#### WHAT TO WORK ON
Below are some records. Quote exactly the lines from the one that contains "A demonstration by" through the last, both included, and leave out the pictures.

#### DATA SECTION
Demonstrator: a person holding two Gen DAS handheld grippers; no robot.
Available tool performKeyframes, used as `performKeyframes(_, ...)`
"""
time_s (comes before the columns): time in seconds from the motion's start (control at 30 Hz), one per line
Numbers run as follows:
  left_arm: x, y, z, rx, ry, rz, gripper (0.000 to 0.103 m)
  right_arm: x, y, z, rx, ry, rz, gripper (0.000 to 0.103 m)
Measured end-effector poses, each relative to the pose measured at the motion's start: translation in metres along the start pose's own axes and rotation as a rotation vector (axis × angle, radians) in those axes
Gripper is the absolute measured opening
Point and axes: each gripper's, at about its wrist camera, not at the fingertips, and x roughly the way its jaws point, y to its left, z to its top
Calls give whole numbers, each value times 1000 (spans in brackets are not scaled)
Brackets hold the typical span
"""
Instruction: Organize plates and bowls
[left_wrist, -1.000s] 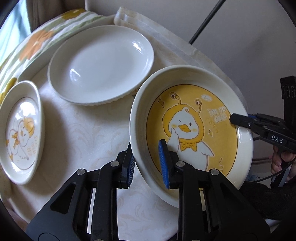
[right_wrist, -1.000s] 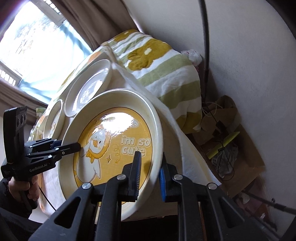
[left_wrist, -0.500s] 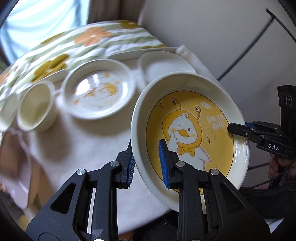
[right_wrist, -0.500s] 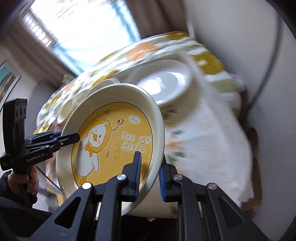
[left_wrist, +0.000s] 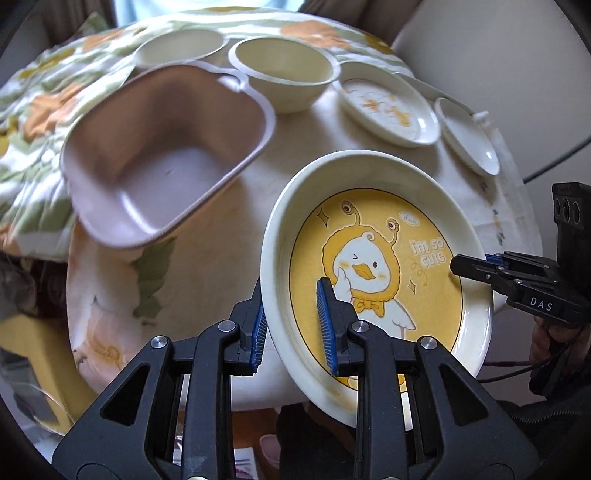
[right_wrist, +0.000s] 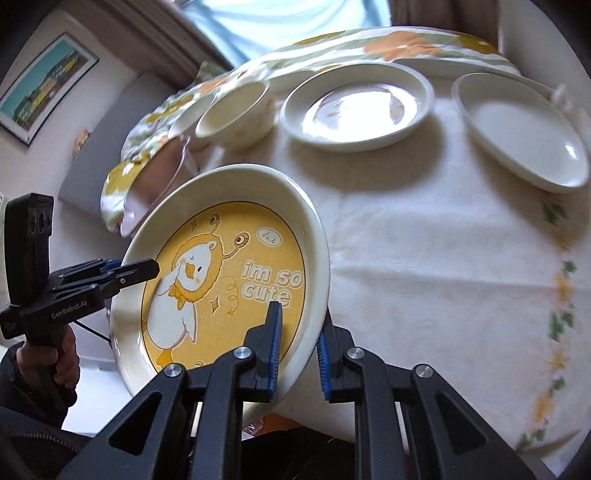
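Plates and bowls sit spread on a cloth-covered worktop (right_wrist: 424, 236). Ahead-left of the left gripper (left_wrist: 291, 325): pink squarish tray (left_wrist: 162, 155), biggest item. Duck plate (left_wrist: 373, 280), yellow with "i'm so cute" lettering, is carried tilted above the worktop's near edge, both grippers clamped narrow on opposite rim sides; the left gripper pinches its near-left rim, the right gripper (right_wrist: 299, 347) its near-right rim. My guess is two grips are used because the plate is wide and glossy, so one pinch could let it swing. Ahead of the right gripper: patterned plate (right_wrist: 358, 107), glare hides its print, and ahead-right a plain white plate (right_wrist: 517, 136). Ahead-left, a cream bowl (right_wrist: 236, 114); a second bowl (left_wrist: 181, 48) behind the tray. Likely the duck plate goes onto a matching plate; target unclear.
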Motion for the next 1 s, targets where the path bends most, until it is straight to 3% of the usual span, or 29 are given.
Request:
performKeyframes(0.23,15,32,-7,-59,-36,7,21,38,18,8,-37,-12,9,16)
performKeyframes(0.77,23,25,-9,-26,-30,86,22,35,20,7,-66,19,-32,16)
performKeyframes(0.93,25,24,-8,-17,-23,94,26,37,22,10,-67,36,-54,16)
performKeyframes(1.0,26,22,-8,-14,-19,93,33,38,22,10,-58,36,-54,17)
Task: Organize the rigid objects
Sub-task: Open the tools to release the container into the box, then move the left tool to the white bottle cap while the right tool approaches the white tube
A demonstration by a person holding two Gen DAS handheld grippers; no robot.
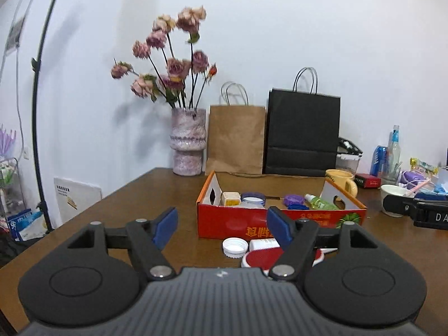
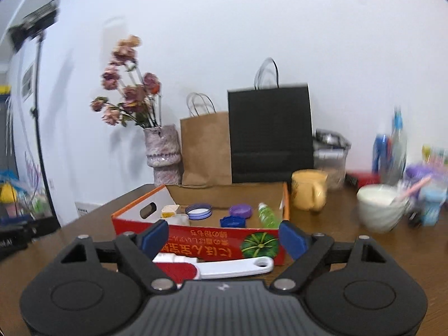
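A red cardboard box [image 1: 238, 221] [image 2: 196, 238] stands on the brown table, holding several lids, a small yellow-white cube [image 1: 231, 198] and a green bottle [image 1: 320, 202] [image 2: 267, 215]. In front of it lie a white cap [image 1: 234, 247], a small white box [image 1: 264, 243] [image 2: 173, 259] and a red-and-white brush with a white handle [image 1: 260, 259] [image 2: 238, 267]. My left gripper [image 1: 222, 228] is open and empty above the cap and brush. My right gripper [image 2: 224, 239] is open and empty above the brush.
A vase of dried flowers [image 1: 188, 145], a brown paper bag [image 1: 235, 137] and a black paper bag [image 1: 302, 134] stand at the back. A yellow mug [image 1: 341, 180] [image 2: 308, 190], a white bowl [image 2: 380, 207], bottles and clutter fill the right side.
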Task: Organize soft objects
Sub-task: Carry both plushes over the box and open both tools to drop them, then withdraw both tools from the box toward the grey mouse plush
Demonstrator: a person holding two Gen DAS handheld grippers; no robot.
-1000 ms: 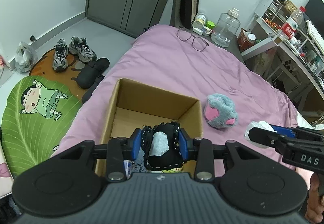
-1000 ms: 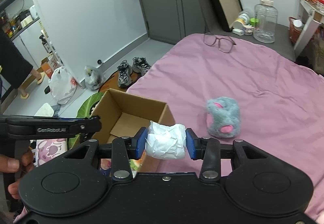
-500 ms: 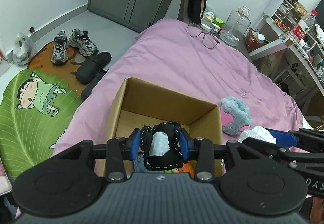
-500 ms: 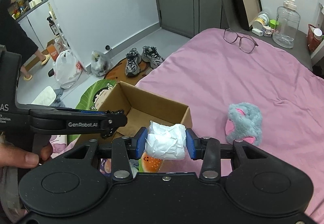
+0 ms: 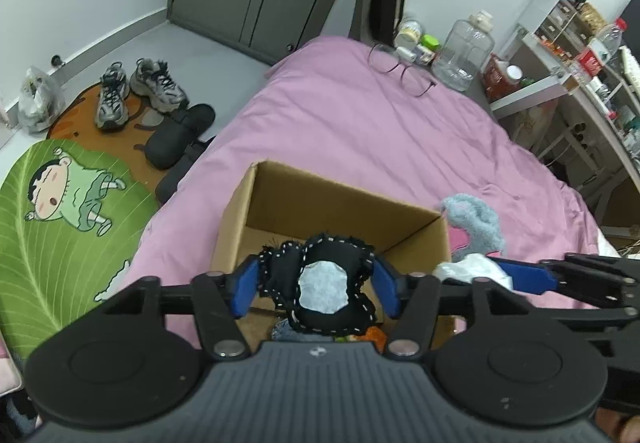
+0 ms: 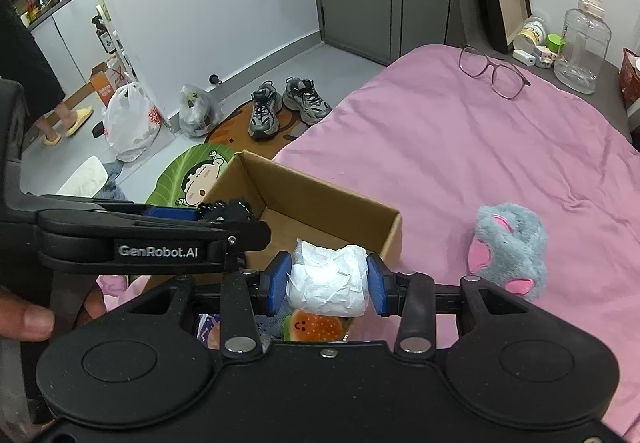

#### ANSWER BOX
A demonstration by a person holding two Gen DAS handheld grippers; no robot.
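A red cardboard box [image 1: 238, 221] [image 2: 196, 238] stands on the brown table, holding several lids, a small yellow-white cube [image 1: 231, 198] and a green bottle [image 1: 320, 202] [image 2: 267, 215]. In front of it lie a white cap [image 1: 234, 247], a small white box [image 1: 264, 243] [image 2: 173, 259] and a red-and-white brush with a white handle [image 1: 260, 259] [image 2: 238, 267]. My left gripper [image 1: 222, 228] is open and empty above the cap and brush. My right gripper [image 2: 224, 239] is open and empty above the brush.
A vase of dried flowers [image 1: 188, 145], a brown paper bag [image 1: 235, 137] and a black paper bag [image 1: 302, 134] stand at the back. A yellow mug [image 1: 341, 180] [image 2: 308, 190], a white bowl [image 2: 380, 207], bottles and clutter fill the right side.
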Task: Organize soft objects
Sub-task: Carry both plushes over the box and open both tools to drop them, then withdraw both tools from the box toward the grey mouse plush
Demonstrator: a person holding two Gen DAS handheld grippers; no robot.
-1000 ms: 
-1000 ms: 
-500 ms: 
-500 ms: 
+0 ms: 
+0 ms: 

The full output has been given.